Niagara Falls. Yep, we're here. And we can't check into the hotel for another three hours. That's both the advantage and the disadvantage of being old with no kids in tow--you only have yourself and your wife to worry about. Simple things like leaving the car fully loaded and going wandering about could not happen when we had two boys under 10. But now our boys--now in their late teens--are holding down the fort at home, while the wife and I have escaped for a little spring break of our own. Teachers of a certain age do spring break differently. Instead of heading south to party with the masses, we go north. That's how we ended up in Canada, gawking at the falls, staying in a hotel two blocks from a cannabis store.
Now, it's not that we're prudes or anything. It's just... both of us grew up working fast food in the '90s alongside burnout druggies who swore weed was their god. I personally watched three coworkers completely tank their lives smoking the wacky weed. One got pregnant, two dropped out of high school, and three just kind of... faded away. That doesn't even cover the ones who showed up half-baked every shift. Sure, they were amazing at scrubbing the floors and grills during closing, but still. Half the time you were making sure they did not zone out and stay scrubbing the same spot for 15 minutes because they could not figure out how to get out of the lobby.
And then there's my wife. She had at least one bad experience involving weed and a male coworker--a story so bizarre she still won't share all the details with me. All I know is that it involved a milkshake and the guy apparently took her up on a threat to hang it on his dick to prove the machine was making it hard enough. (Yeah, I'm guessing he was on more than just weed that day.) Whatever happened, his dick didn't fare well, he got fired, and she quit on the spot.
Anyway, after years of watching lives unravel around the unregulated wacky weed, you can imagine my shock when my wife grabbed my hand, pulled me into the cannabis store, and said, "Just this once."
"Wait, what?" I said, trying to resist. "We're THC virgins! I don't even know where to start."
She looked me square in the eye, all determination. "I know what I want."
"Oh, really? What's that?" I asked.
She smirked. "After the last few times, we need a change. K told me about these edibles that might jump-start things and mellow you out."
I raised an eyebrow. "Honey, everyone after 40 slows down. You either finish too soon or can't finish at all. It's a timing thing! My doctor told me so. Besides, I'm going on that one-a-day stuff when we get back, remember?"
She rolled her eyes. "Face it. Until you lose 20 pounds and hit the gym like you said you would back in January, you're not going to perform like you did 20 years ago. My toys only go so far."
"Yes, dear," I muttered, the universal husbandly response to being outmatched.
Before I knew it, I was being dragged through the door into a tiny hallway with a pull string bell. A young Asian woman popped out from around the corner. "Come in! Need anything?"
The room was small, lined with display cases full of bottles, jars, and who-knows-what, with four touchscreen ordering stations set up along one wall. I stood there like a deer in headlights while my wife confidently stepped up to one of the screens.

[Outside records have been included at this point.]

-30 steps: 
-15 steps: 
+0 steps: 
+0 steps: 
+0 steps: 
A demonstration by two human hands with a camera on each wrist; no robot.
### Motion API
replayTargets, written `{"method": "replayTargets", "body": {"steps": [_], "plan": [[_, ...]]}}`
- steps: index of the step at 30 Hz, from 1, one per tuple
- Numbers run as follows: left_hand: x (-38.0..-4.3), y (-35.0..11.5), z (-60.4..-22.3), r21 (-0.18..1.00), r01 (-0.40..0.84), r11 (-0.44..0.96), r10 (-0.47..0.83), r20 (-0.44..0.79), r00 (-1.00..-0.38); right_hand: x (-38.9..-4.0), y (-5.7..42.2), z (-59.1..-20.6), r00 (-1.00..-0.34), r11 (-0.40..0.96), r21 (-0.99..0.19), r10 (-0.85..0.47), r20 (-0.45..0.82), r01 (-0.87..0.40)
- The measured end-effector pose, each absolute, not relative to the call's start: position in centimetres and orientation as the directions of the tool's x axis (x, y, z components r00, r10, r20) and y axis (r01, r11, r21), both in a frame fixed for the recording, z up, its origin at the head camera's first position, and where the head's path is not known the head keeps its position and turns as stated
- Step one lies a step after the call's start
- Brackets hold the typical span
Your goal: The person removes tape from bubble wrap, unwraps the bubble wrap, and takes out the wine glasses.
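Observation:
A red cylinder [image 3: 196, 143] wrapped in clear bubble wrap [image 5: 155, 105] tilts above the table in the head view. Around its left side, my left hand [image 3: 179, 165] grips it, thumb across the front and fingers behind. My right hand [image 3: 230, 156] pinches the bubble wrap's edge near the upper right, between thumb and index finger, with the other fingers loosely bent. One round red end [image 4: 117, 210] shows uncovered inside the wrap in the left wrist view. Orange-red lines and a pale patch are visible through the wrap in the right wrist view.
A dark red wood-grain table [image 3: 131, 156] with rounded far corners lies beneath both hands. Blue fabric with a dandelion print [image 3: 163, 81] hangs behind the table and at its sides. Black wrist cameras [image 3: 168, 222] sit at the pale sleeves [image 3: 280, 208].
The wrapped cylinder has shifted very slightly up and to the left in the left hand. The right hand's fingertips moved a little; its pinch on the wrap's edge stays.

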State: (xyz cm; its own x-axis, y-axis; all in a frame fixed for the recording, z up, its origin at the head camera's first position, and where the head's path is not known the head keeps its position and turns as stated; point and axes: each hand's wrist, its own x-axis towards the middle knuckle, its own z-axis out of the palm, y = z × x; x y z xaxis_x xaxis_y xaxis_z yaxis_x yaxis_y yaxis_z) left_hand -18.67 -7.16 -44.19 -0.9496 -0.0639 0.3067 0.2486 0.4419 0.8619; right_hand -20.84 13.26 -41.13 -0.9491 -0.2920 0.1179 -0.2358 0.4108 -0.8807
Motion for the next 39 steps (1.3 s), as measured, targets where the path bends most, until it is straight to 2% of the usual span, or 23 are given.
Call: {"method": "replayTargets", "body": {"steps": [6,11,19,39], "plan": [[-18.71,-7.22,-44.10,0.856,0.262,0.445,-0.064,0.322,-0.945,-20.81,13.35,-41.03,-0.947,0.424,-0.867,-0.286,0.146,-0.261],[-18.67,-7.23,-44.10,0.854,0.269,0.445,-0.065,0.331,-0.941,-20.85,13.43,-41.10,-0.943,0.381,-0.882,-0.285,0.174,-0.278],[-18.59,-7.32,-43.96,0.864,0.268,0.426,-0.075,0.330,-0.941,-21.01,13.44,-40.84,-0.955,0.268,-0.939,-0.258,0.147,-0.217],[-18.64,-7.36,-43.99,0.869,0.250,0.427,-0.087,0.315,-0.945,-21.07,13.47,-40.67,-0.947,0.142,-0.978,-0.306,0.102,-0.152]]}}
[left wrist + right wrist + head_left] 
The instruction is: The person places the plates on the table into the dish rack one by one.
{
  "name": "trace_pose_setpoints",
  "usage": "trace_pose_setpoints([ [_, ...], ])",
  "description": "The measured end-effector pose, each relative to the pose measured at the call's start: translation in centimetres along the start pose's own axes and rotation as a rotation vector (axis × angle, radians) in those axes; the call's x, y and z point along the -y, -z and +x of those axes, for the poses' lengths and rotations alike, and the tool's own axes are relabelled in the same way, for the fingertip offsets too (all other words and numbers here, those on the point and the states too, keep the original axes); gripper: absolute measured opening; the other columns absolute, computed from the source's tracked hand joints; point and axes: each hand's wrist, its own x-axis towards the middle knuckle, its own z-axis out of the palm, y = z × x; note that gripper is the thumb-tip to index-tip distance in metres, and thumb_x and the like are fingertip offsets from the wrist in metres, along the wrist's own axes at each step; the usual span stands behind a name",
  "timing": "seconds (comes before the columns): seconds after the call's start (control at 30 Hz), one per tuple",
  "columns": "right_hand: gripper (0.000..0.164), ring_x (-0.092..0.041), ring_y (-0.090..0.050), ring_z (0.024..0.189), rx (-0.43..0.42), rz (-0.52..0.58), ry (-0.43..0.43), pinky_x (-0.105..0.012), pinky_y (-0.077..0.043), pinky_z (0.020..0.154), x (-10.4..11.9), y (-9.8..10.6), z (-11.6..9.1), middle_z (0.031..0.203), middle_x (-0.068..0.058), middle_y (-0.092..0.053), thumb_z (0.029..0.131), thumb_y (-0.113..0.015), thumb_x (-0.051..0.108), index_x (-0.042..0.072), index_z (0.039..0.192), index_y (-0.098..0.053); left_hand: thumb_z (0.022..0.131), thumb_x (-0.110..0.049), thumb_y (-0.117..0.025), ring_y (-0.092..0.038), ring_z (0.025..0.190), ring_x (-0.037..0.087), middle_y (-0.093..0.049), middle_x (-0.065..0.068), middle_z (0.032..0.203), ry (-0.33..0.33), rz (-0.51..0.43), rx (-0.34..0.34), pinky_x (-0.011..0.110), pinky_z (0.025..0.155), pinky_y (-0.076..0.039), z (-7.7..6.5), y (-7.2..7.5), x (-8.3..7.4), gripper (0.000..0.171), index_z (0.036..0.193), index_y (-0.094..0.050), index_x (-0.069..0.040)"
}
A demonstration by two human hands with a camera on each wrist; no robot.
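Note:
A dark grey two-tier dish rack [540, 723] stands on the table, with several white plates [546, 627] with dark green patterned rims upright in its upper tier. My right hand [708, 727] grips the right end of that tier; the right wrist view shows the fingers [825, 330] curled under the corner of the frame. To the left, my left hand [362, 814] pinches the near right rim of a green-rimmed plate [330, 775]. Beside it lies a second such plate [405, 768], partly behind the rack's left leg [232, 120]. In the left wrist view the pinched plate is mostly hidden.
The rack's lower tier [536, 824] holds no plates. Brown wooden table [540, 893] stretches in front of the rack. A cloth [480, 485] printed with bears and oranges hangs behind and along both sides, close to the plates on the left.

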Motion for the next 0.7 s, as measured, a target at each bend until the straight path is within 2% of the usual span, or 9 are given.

"Um, what are the ones that make you horny?" she asked, her voice calm as if she were ordering off a dinner menu.
From somewhere in the store, three voices responded in perfect unison: "Pineapple Blast gummies."
And just like that, my wife bought $8 worth--four gummies. We were advised, quite seriously, to take no more than one each. Maybe two at most, but only if we were feeling brave. Apparently, the dose was slightly above the recommended beginner's level of 2.5-something-or-other.
"The full effects kick in within 30 minutes to an hour," the clerk added cheerfully, "so... enjoy!"
And with that, we left, me holding a little paper bag that somehow felt heavier than it should. Once we got back to the hotel, my wife was all business. She grabbed the gummy packet, popped one in her mouth, and set her phone timer like she was preparing to launch a space shuttle.
"It says about 30 minutes for the full effect. It's been... 27. No, wait--28. Should we just start screwing now?" she asked.
Before I could answer, she dropped her pants and panties, then turned over and pushed her butt right into my half-hard, half-confused penis as I was only about half-baked yet.
"Uh... okay?" I mumbled.
"Lefty loosey," she said, wiggling her hips dramatically. "And I'm not Lucy, so you'd better do it righty, 'cause I'm tighty!"